→ **GIVEN INFORMATION**:
★ ★ ★

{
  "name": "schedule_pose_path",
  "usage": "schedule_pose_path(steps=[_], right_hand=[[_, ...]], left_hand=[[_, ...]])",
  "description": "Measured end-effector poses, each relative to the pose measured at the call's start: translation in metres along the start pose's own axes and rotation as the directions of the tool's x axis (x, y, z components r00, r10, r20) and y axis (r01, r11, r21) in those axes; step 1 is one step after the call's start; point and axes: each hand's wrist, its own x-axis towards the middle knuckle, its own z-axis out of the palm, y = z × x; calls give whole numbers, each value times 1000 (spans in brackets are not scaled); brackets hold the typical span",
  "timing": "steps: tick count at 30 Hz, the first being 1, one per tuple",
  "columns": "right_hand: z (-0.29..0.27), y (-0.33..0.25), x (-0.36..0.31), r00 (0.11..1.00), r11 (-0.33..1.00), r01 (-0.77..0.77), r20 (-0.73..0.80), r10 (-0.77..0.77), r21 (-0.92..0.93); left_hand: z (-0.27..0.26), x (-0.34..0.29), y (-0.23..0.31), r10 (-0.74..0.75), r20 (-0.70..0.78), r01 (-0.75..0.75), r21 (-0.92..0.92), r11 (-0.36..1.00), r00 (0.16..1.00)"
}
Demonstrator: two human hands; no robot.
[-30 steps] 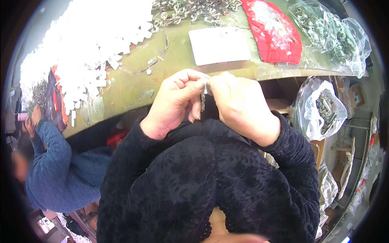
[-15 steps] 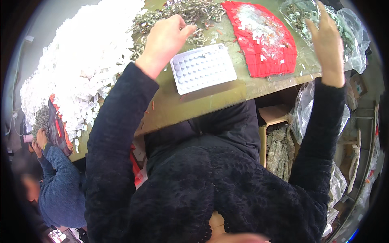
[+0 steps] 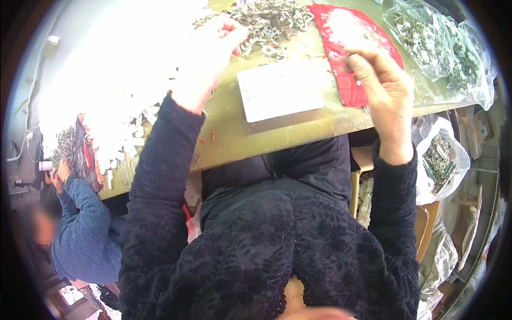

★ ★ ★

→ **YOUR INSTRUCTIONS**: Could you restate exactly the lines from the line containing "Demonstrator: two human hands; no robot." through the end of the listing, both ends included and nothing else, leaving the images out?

→ **EXPECTED ANSWER**:
Demonstrator: two human hands; no robot.
[-30 steps] 
[-15 steps] 
[+0 steps] 

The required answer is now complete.